** Problem requirements **
If a line in the data below includes the string "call", please return a copy of it.

---------- Information supplied ----------

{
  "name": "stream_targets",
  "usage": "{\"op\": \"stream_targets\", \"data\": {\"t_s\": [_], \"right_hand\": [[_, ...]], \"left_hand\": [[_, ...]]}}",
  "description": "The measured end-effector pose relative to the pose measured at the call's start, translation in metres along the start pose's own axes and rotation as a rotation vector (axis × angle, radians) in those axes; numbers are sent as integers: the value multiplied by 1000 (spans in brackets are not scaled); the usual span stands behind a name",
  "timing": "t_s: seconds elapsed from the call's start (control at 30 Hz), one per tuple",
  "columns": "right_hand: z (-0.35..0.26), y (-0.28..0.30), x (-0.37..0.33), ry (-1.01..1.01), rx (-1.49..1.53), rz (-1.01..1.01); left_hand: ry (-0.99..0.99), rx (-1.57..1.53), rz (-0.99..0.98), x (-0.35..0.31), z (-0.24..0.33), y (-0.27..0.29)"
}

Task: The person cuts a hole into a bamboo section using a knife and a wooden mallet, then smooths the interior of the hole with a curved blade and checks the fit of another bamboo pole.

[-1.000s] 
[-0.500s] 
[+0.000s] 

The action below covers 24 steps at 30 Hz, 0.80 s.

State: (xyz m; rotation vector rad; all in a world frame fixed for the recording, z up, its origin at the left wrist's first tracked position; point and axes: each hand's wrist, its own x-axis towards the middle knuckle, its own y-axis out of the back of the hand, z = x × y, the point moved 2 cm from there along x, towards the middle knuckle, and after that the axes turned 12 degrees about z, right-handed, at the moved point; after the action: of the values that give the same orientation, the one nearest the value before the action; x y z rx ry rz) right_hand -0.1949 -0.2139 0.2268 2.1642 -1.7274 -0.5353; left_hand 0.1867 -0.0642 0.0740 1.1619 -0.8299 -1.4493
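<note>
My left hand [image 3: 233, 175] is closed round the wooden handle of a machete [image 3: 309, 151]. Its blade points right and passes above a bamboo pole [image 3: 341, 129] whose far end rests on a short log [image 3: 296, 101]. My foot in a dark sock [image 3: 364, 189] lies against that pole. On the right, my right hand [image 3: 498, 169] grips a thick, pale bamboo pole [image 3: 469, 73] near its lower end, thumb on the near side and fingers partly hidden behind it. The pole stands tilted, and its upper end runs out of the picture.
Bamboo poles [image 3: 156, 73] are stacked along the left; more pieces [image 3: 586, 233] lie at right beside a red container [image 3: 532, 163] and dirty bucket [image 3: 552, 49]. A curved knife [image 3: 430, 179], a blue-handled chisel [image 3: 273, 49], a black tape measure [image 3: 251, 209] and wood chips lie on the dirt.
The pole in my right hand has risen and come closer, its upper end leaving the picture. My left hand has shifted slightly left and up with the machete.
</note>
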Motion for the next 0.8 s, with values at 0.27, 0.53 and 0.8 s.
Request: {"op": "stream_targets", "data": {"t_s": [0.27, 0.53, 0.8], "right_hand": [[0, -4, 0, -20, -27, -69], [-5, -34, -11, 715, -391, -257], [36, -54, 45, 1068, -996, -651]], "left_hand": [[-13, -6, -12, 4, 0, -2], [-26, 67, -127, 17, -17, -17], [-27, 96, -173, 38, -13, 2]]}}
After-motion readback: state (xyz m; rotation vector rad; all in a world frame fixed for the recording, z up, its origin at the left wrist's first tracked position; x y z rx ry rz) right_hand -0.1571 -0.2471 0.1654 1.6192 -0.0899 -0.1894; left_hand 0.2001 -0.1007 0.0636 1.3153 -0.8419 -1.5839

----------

** Exercise answer **
  "description": "The measured end-effector pose relative to the pose measured at the call's start, translation in metres along the start pose's own axes and rotation as a rotation vector (axis × angle, radians) in those axes; numbers are sent as integers: the value multiplied by 1000 (spans in brackets are not scaled); the usual span stands behind a name",
  "timing": "t_s: seconds elapsed from the call's start (control at 30 Hz), one per tuple",

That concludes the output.